# Thoughts on this aquascape with dragon stone



## Eagle_King365 (Jan 1, 2020)

Thoughts, I like it better than my first round, but still not sure on it, I do plan on adding some moss, jungle val and anubias


----------



## mopani (Oct 29, 2013)

I like this, I love dragonstone. about to set up a 29 mtn scape


----------



## f1shman (Jan 1, 2020)

I love the look of the dragon stone, can you tell me where you got them as well as what you are using for soil? I like the black soil you have. (Sorry I am a newbie)


----------



## jmontee (Mar 20, 2009)

IMHO it is way to symmetrical. I love the stone but the layout should be more dynamic for my preference. You should do some research on the Rule of Thirds and also have a look at a bunch of Iwagumi set ups. There are some rules that might help you with positioning the stones so that your view is not pulled into opposite directions. For example, I might move the middle rock work to the left so that the taller stone's peak is at about 1/3 from the left in the tank. You could also stack that stone a bit so that it is higher in the tank. I would then arrange the smaller stones so that they "support" the main stone in one way or another. You can also create some dynamic tension by having one or two stones leaning in the opposite direction of the others.

Check out some Iwagumi scapes from Takashi Amano and you will get a better understanding of what I mean.

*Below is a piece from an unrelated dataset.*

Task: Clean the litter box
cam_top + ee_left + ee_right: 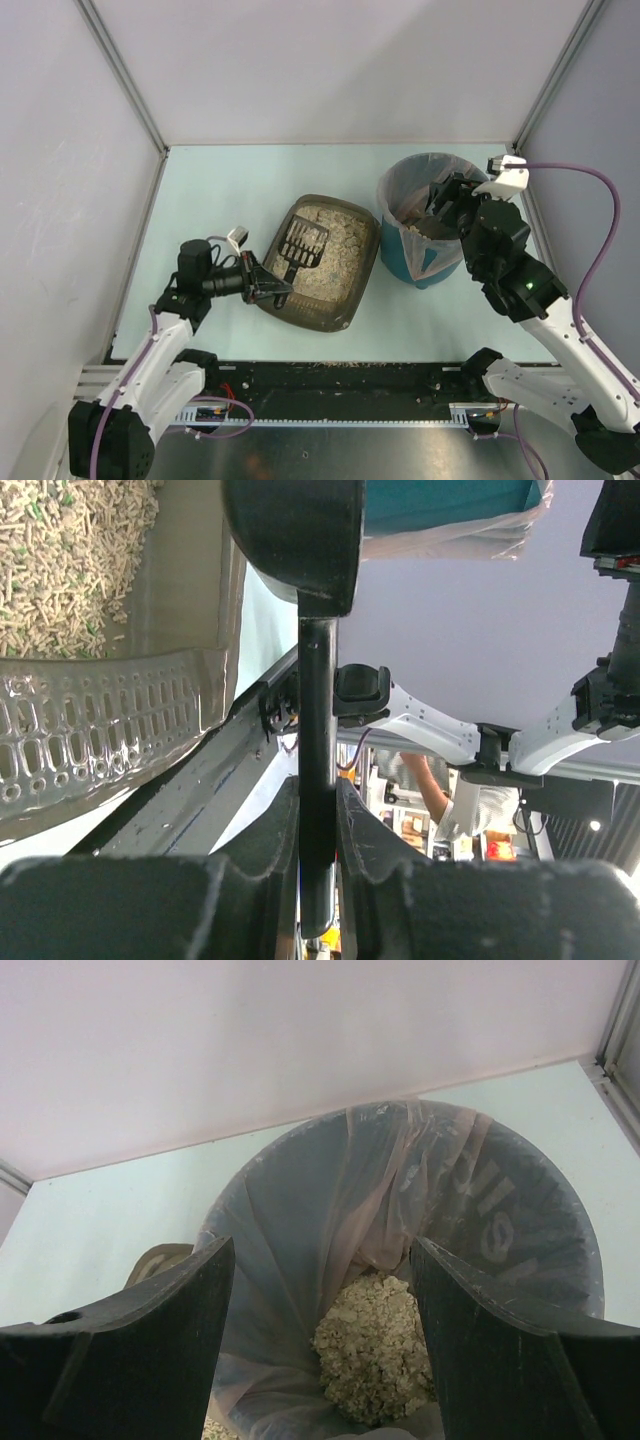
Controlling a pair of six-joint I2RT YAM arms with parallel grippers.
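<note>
On the table [220, 200] the litter box [342, 318] sits mid-way, near edge side. The bin [410, 262] stands just right of it and a bit farther back (contact unclear). The scoop [303, 243] lies in the box, head toward the far left, handle running near-left over the rim into the left gripper [272, 290]. The right gripper [440, 205] hangs over the bin, with a litter pile [375, 1350] at the bin's bottom.

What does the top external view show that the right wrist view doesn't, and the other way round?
Only top external: the scoop with its head in the litter box and its handle clamped by the left fingers. Only right wrist: a heap of litter at the bottom of the liner. Both: the bin and the open right fingers above it.
</note>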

Hope this helps but in the end you are the one that has to like it so go for it!! :grin2:

Just a little visual aid to give you an idea of what I am talking about. I took your stones and moved them around a bit. Their is definitely some creative license hear as I don't know the actual 3D shapes of the stones. Hope it helps!

Bump: Just a little visual aid to give you an idea of what I am talking about. I took your stones and moved them around a bit. Their is definitely some creative license hear as I don't know the actual 3D shapes of the stones. Hope it helps!


----------



## tizzite (Mar 28, 2010)

I like jmontee's suggestion, the scape has a little more tension and excitement IMO.


----------



## john borr (Oct 28, 2011)

Yes that’s a really nice design jmontee offered. Something like this might also be possible?


----------



## Silly_Guppys (Jan 25, 2020)

nice rocks! first photo maybe just take right stone out or the second ones great...

you hand pick the stones? really nice compared to what i get or see in store gj  

i'd follow a journal if you start one


----------